A highly optimised approximate distance computing procedure called Asymmetric Hashing (AH) is utilised to score how similar a query vector is to the partition centroids at each level of the search tree.
It learns an ideal indexing model with tree-AH, which effectively specifies the quantization codebook and partition centroids of the serving index. Additionally, when using an anisotropic loss function during training, this is even more optimised. The rationale is that for vector pairings with high dot products, anisotropic loss places an emphasis on minimising the quantization error. This makes sense because the quantization error is negligible if the dot product for a vector pair is low, indicating that it is unlikely to be in the top-k. But since Google Cloud want to maintain the relative ranking of a vector pair, they need be much more cautious about its quantization error if it has a high dot product.
To encapsulate the final point:
- Between a vector’s quantized form and its original form, there will be quantization error.
- Higher recall during inference is achieved by maintaining the relative ranking of the vectors.
- At the cost of being less accurate in maintaining the relative ranking of another subset of vectors, Google can be more exact in maintaining the relative ranking of one subset of vectors.

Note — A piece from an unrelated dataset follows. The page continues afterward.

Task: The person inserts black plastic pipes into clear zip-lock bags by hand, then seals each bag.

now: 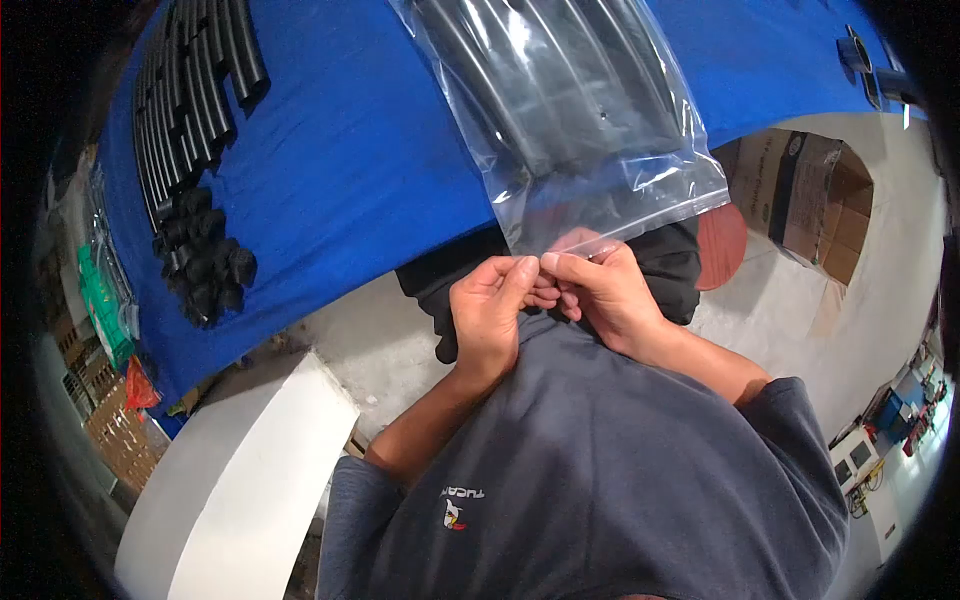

Assisting applications that are ready for production
Vertex AI Vector Search is a managed service that enables users to benefit from ScaNN performance while providing other features to reduce overhead and create value for the business. These features include:
- Updates to the indexes and metadata in real time allow for quick queries.
- Multi-index deployments, often known as “namespacing,” involve deploying several indexes to a single endpoint.
- By automatically scaling serving nodes in response to QPS traffic, autoscaling guarantees constant performance at scale.
- Periodic index compaction to accommodate for new updates is known as “dynamic rebuilds,” which enhance query performance and reliability without interpreting service
- Complete metadata filtering and diversity: use crowding tags to enforce diversity and limit the use of strings, numeric values, allow lists, and refuse lists in query results.